El simple hecho de cerrar los ojos le permitió darse cuenta de lo absolutamente criminal que había sido el trance por el que Laurie acababa de pasar. Ocupado en cuidar de ella, no lo había pensado hasta ese momento. En su mente vio con toda nitidez a la bronceada enfermera cuando él había irrumpido en el cuarto de Laurie. En la penumbra, le había parecido adusta, con sus hundidos ojos, sus cortos y negros cabellos y sus dientes sorprendentemente blancos. Pero lo que recordaba con más claridad era la almohada que tenía en una mano y la enorme jeringa de la otra. Jack sabía que cabían muchas explicaciones que justificaban que sostuviera aquellos objetos, igual que cabían para explicar su parálisis ante lo que constituía una situación de vida o muerte. Durante sus prácticas había visto a otros quedarse petrificados; y lo cierto era que él había hecho lo mismo al enfrentarse con su primera muerte cardíaca, nada más salir de la facultad. Sin embargo, en las circunstancias del momento, no podía dejar de hallar sospechosa la actitud de la enfermera. La había vuelto a ver durante el proceso de reanimación, pero solo fugazmente cuando apareció por la zona de enfermeras para ir al almacén de medicamentos o para utilizar el distribuidor automático. En cualquier caso, no había participado en la reanimación. En cierto momento, Jack había preguntado cómo se llamaba la enfermera; y, cuando se lo dijeron, sus sospechas aumentaron porque su nombre era uno de los de la lista de Roger.
Abrió los ojos de golpe y buscó su móvil en el bolsillo del abrigo. Sabía el número de teléfono particular de Lou en el Soho, y, a pesar de la hora, lo marcó. Teniendo en cuenta lo que había presenciado, la policía debía intervenir. No cabían más excusas. El teléfono sonó seis veces. Lou descolgó. Su voz sonaba como de ultratumba, y Jack tuvo que esperar a que dejara de toser.

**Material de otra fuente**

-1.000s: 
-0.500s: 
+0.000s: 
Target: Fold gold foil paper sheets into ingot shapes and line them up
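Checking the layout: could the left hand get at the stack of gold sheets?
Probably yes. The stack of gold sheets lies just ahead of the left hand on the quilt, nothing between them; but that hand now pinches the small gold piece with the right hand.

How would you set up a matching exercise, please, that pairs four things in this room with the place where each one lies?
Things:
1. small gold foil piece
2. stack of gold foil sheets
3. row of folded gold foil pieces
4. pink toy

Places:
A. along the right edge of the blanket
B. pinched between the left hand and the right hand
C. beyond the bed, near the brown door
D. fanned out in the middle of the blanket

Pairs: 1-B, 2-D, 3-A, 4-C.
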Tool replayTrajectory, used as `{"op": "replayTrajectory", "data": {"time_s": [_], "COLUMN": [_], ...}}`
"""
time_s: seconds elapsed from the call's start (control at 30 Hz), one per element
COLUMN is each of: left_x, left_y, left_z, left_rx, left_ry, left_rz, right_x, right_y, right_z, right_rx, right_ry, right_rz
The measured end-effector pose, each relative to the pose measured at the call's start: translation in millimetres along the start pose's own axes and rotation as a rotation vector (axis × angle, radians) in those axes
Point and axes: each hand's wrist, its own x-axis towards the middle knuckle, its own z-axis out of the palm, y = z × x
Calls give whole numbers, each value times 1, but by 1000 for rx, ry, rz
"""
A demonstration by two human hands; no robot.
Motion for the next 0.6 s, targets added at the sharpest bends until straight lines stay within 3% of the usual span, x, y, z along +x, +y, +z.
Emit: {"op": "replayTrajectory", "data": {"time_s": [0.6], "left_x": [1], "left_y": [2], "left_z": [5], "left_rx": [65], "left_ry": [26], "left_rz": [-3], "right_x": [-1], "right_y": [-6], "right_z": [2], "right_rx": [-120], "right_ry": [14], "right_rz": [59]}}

– ¿Estás vivo? -le preguntó cuando se hizo el silencio al otro lado de la línea.
– Déjate de bromas -gruñó Lou-. Será mejor que tengas algo importante que contarme.
– Es más que importante -dijo Jack-. A Laurie la han operado de urgencia esta noche en el Manhattan General, y, después de la intervención, alguien la ha puesto al borde del precipicio y le ha dado un buen empujón. Ha estado tan a punto de morir como se puede llegar a estar. De hecho, hasta se podría decir que durante unos minutos ha estado clínicamente muerta.
– ¡Dios mío! -balbuceó Lou, tosiendo de nuevo.
– ¿Siempre toses así por las mañanas? -le preguntó Jack cuando el detective volvió a ponerse al aparato.